先日までの『北沢楓は不幸な可哀想な女の子』的な空気は既に払拭されていた。流石はクラスに置いて、居ても居なくとも差し支えない換えない存在。見事に証明されている。そう自嘲気味に思えば、自然と口元が緩んでくる。
(っと)
教室の入り口で突っ立って微笑んでいれば相当妖しい人だ。
少し慌てて辺りを見渡す。幸い、誰も奇行を見ていた者はいないようだ。これも流石はクラスに置いて、居ても居なくとも差し支えない換えない存在だから為せる技か。
自嘲に自嘲を重ねれば、不思議と何だか本当に面白くなってきた。
今度は微笑みを出来るだけ押さえつけ、ポーカーフェイスを気取りながら、あちらこちらで談笑に耽るクラスメイトを縫うようにして自分の席へと座る。いつも時間ギリギリに来る神田はともかく、和美はまだ来ていないようだった。
(……和美は、まだね)
あの一件が起こる前は、楓もギリギリ登校派の一人だった。
理由は何でもない。ただ朝起きるのが苦手だったからである。今となっては『起こしてくれる人』がいなくなってしまったし、必然的に『朝食を用意してくれる人』もいなくなってしまった。だから自力且つ朝食を用意しなければならないという関係上、昔より早く起床しなければならなくなったのだ。だから仕方がなく携帯のアラームと、近所の商店街で安売りされていた目覚ましを数台纏めて購入、部屋の至る所に配置して何とか朝起きている、そんな状況だった。

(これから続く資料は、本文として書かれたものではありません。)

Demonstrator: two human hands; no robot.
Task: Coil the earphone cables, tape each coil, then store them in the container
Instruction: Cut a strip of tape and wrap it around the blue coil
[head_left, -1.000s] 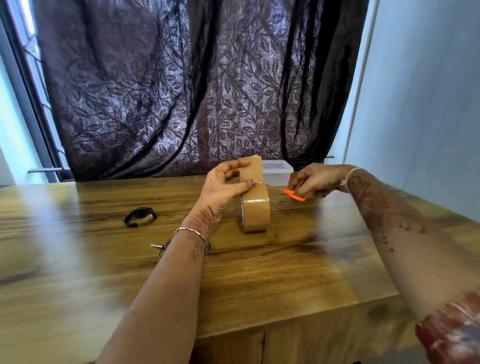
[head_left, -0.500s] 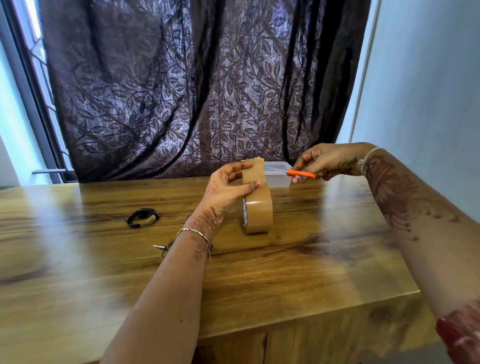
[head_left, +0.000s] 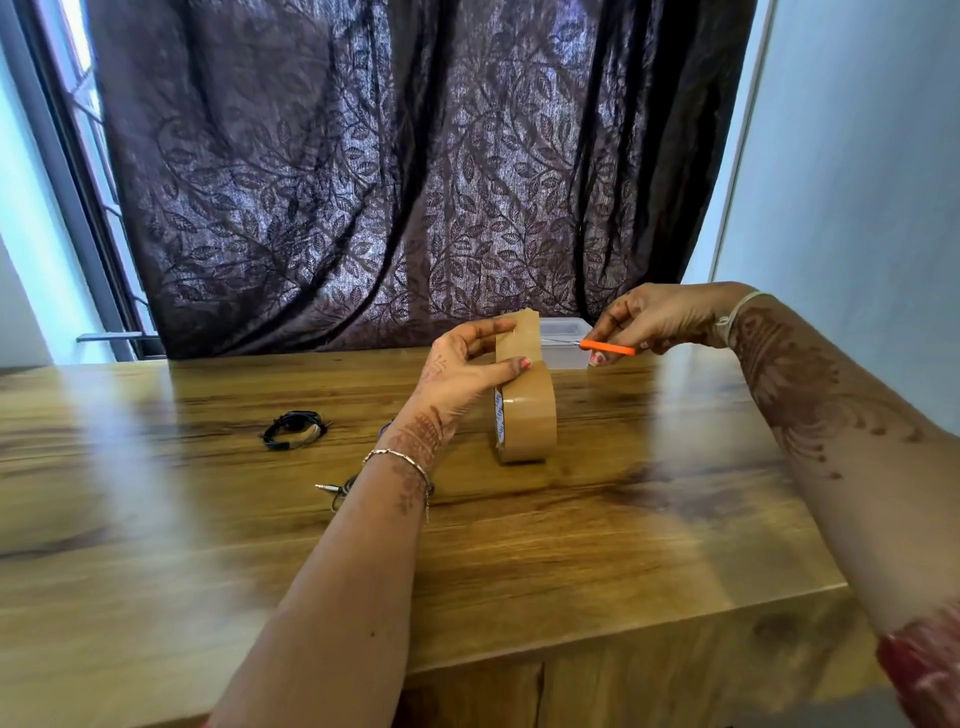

(そのおかげで少し早く登校出来るようになったんだけどね)
副産物、そう言って良いのか悪いのか楓には判断しがたいが、少なくとも通学路を爆走する、という事態はなくなっていた。
「おはよ、楓」
ふと、声がする。
黒城和美である。
「おはよ」
「久しぶりに楓を見たような気がする」
「うん。……ゴメン」
「何で謝るの?」
「いや、心配かけたかな〜って」
「え?」
「―――神田から聞いた」
「そっか」
瞬間、全身を言い様のない違和感が貫く。
(なに、コレ……)
違和感。
何だろう、これは。
楓は顔を上げた。
そこに映ったのは、黒城和美。
(和美……?)
はて、黒城和美はこんな表情をする人間だっただろうか。
こんなに、邪気を孕んだ表情を―――
「楓?」
「え、あ―――」
瞬間、チャイムが鳴り、それとほぼ同時に担任教師が入ってきた。
わだかまりを残したまま、ホームルームは始まった。
誰かが囁いていた。この世界の向こうで。